4 min read

ROpenSci Unconf 2017

I’m back from the ROpenSci Unconference in LA. A fabulous two days of R programming and, ur, playing Minecraft. As one does.

This was ROpenSci’s 4th unconference; the first I could attend. There were like 70 participants, nearly double what they had last year. The scheme is that people break up into groups and work on different projects that might be useful to the ROpenSci community. There was discussion about potential projects in advance on GitHub, and then the first morning we voted on what we were interested in doing via stickers:

I found the list of topics a bit forbidding.
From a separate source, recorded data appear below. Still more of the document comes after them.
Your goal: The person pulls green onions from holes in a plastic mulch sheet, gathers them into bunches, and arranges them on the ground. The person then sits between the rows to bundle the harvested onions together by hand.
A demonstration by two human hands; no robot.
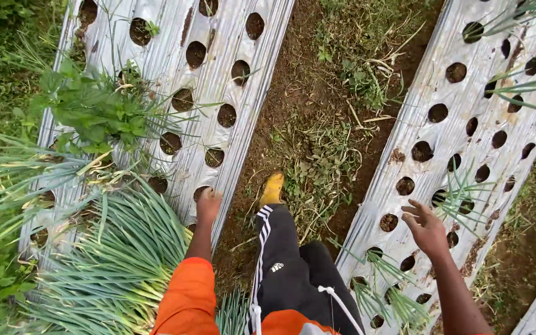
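Down between the beds, the left hand (pixel 208 205) was curled shut and empty beside the pile of pulled green onions (pixel 119 267). The right hand (pixel 426 226) was open, holding nothing, over the silver plastic sheet (pixel 404 118), where a few green onion plants (pixel 460 195) still grew.

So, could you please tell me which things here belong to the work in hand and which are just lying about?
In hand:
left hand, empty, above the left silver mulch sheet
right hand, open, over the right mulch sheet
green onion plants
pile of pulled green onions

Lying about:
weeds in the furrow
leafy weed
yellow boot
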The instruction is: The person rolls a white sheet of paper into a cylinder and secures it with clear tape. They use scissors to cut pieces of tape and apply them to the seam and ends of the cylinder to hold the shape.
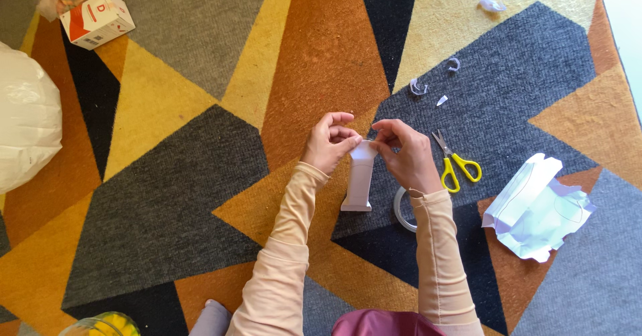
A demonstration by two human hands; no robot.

Important stuff, but a lot of them seemed technically difficult, and I didn’t really see how I could best contribute. And, jumping to the punch line, the outcomes of the 2 days’ work are pretty awesome, for example:

Awesome stuff, and that’s 4 of 20. But you know, I don’t think I’m particularly good at any of those things. And for that reason, I was super excited when Gergely Daróczi posted the idea that we make an R package through which we can interact with the game Minecraft.

I’ve played a lot of Minecraft with my kids. And there’s a big community of folks writing “mods” for the game, but to do that, you need to write Java. And, well, I really don’t like Java. So I was excited, a few years ago, to see the book Learning to program with Minecraft, which uses a python module that allows you to interact with the game.

The book is a very nice and thorough introduction to programming, using Minecraft as all of the examples and exercises. Really, it’s the best book on programming for kids that I’ve seen, because it is so full of challenging but do-able and above all interesting exercises. Good exercises are really the key to learning programming, and Minecraft provides a lot of really great and varied challenges.

Our team of six (me, Gergely Daróczi, Brooke Anderson, David Smith, Mario Inchiosa, and Adi Zaidi) set out to replicate the features of the python module as an R package. There are basically just eight functions:

  • set a particular type of block somewhere
  • figure out what type of block is at some spot
  • figure out where a player is
  • move a player somewhere
  • figure out where a player is pointing
  • check whether anyone has hit something with a sword
  • post a message to chat
  • read the chat messages

We had our basic working package, miner, by lunchtime on the first day and spent the next day and a half playing with it and Minecraft.

Just eight basic functions, but we did a ton of awesome things:

  • A robot number-guessing game
  • Automatic creation of mazes that players can walk through (or be moved through automatically)
  • Replicate a photograph, or the R logo, within Minecraft using different types of blocks
  • Give a player Elsa (from the movie Frozen) powers, like walking on water and having it turn to ice, or creating random-sized columns of ice by hitting things
  • Write letters on the side of a mountain
  • Draw a full ggplot2-like scatterplot in the sky

Check out the ReadMe file for our package to see a bunch of pictures and gifs.

I’ll write about some of these things in the (hopefully near) future, because I learned some cool stuff, and it was was really fun.

Just after lunch on day 2, I realized that we could use the chat feature in Minecraft to execute R code from within Minecraft, using parse and eval. And it totally worked. So I could generate my ggplot2-style scatterplot entirely within Minecraft. (The key advantage of this, other than just being cool, is not having to keep switching back and forth between R and Minecraft.)